The Rational Case for Environmental Conservation

In a long but fascinating essay blogger Spark A Synapse (SAS) presents what she sees as a rational case for environmental conservation. The essence of her argument is presented in the following paragraph:
My point is, there is a rational basis for conservation strategies on a personal level, and for exploiting the Earth in a sustainable way. News articles detailing environmentalists who complain about exploitation of the Moon or Mars are certainly annoying, I agree. But we must ask, "Why are these views wrong?" They’re wrong because non-living material doesn’t go out of existence. The idea of conserving minerals on Mars – or even Earth - is clearly ridiculous. Unless we’re removing so many materials from Mars that we’re threatening to throw off Earth’s orbit, I see no reason to care. Furthermore, those views aren't based in fact. They're based in ideology. But what doesn’t follow from dismissing ridiculous environmentalists is that we don’t need to care about conserving Earth’s resources at all.
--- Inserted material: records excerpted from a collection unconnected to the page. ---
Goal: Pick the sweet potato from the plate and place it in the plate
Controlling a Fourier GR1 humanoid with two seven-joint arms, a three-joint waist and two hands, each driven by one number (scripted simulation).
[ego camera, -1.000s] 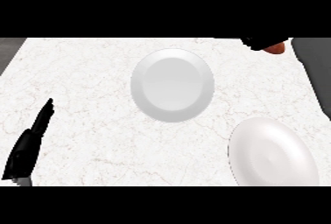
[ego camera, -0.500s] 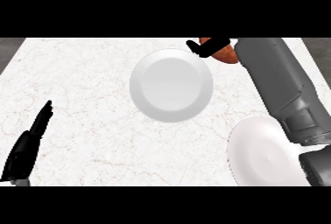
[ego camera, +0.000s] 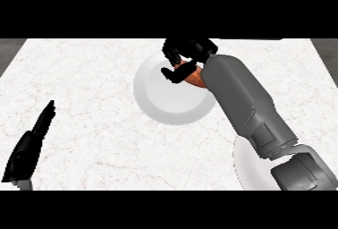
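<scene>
The right hand (ego camera: 183, 60), fingers curled round the sweet potato (ego camera: 195, 78), hangs over the far plate (ego camera: 158, 100) at its 1 o'clock rim. Best lowered toward the centre before letting go. The left hand (ego camera: 30, 145) rests open at the counter's (ego camera: 92, 80) 8 o'clock.

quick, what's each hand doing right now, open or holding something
Left hand: open, resting at the view's left edge, holding nothing.
Right hand: fingers curled round the sweet potato, over the centre plate.
</scene>
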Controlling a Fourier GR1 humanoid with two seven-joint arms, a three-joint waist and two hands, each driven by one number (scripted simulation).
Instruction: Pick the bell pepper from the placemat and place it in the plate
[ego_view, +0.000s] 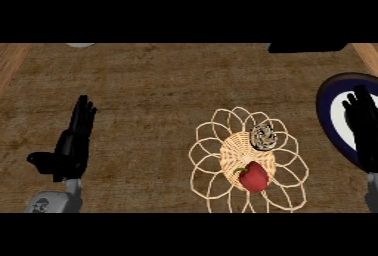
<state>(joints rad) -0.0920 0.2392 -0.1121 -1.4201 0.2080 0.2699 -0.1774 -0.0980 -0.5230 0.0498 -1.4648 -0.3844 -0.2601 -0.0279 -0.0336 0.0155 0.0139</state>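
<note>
— Right hand (363, 131) status?
— Fingers straight, apart, hovering over my navy-rimmed plate (326, 102) at three o'clock. Left hand (72, 142) rests open at nine.
— Bell pepper (253, 177)?
— Red, on the woven placemat (247, 160) at five o'clock, just below a round speckled object (263, 136).

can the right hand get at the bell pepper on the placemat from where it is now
Probably yes. The right hand is open over the plate, just right of the placemat. The bell pepper lies uncovered on the mat, with nothing between it and the hand; the small round object sits behind it, out of the way.
</note>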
In order to thrive, we have to discover more about the natural world and exploit it. The vast majority of the world that is left to be discovered and exploited does not consist of chemical or physical entities, which have been and always will always be with us. The vast majority of resources to be exploited are biological, and those entities can and are going out of existence. When Objectivists point out the dramatic progress humans have made through the use of reason, it shouldn’t go unnoticed that in order to use reason, we have to have something to reason about. If there was a possibility that we could lose 25% of chemical elements in the periodic table within our lifetime, I think people would reasonably be upset about it.

Besides providing an abundance of examples that illustrate the issue quite clearly, she argues in terms that Objectivists ought to appreciate:
Unless a particular species directly threatens your life (i.e. smallpox, malarial mosquitoes), there is actually a rational basis for caring about species extinctions, even species that are currently obscure: for all of the potential things we could learn from them, and for all of the products that could be designed from them that we never would have thought of on our own, and finally, although this is least important in my opinion – simply for aesthetic reasons (in the case of animals with little known or potential economic value).
SAS is very definitely not an Environmentalist who seeks to protect nature from man and preserve nature for nature's sake. Rather, she argues for the preservation of some things for man's sake.